---------- The records ----------
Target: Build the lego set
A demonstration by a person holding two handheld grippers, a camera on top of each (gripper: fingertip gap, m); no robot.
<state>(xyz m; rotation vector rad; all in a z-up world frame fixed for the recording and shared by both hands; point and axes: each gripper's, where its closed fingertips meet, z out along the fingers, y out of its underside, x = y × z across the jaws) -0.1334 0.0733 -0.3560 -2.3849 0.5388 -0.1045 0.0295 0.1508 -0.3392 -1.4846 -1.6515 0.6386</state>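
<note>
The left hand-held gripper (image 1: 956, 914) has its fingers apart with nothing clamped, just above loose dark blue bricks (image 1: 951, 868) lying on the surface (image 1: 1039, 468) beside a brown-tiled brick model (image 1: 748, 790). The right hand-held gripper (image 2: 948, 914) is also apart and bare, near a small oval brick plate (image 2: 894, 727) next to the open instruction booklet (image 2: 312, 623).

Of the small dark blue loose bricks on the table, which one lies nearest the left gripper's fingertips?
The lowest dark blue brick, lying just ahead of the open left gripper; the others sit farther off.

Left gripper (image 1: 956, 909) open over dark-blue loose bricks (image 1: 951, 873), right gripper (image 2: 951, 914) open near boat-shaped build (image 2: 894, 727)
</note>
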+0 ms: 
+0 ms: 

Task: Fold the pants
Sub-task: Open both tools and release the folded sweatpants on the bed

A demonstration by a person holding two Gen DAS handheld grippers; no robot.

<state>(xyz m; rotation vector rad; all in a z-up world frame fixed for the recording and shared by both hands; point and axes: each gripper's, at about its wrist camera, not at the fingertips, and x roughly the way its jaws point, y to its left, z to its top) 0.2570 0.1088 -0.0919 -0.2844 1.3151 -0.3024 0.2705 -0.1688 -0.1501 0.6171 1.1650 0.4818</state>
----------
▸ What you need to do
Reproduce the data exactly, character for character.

▸ Answer to this exercise
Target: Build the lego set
A demonstration by a person holding two handheld grippers, a camera on top of each (gripper: fingertip gap, m); no robot.
<state>(xyz m; rotation vector rad; all in a z-up world frame fixed for the recording and shared by both hands; point and axes: each gripper's, where its closed fingertips meet, z out along the fingers, y out of its underside, x = y × z across the jaws) -0.1334 0.0733 -0.3560 -2.3849 0.5388 -0.1045 0.0295 0.1508 -0.3392 -1.4846 -1.6515 0.6386</state>
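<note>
The left hand-held gripper (image 1: 956, 914) has its fingers apart with nothing clamped, just above loose dark blue bricks (image 1: 951, 868) lying on the surface (image 1: 1039, 468) beside a brown-tiled brick model (image 1: 748, 790). The right hand-held gripper (image 2: 948, 914) is also apart and bare, near a small oval brick plate (image 2: 894, 727) next to the open instruction booklet (image 2: 312, 623).

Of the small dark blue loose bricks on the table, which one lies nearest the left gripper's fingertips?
The lowest dark blue brick, lying just ahead of the open left gripper; the others sit farther off.

Left gripper (image 1: 956, 909) open over dark-blue loose bricks (image 1: 951, 873), right gripper (image 2: 951, 914) open near boat-shaped build (image 2: 894, 727)
</note>
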+0 ms: 
+0 ms: 

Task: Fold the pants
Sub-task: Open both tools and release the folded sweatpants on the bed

A demonstration by a person holding two Gen DAS handheld grippers; no robot.

<state>(xyz m; rotation vector rad; all in a z-up world frame fixed for the recording and shared by both hands; point and axes: each gripper's, at about its wrist camera, not at the fingertips, and x roughly the way its jaws point, y to its left, z to its top) 0.2570 0.1088 -0.0919 -0.2844 1.3151 -0.3024 0.2705 -0.1688 -0.1501 0.6171 1.1650 0.4818</state>

There is no more to the output, and the exercise is done.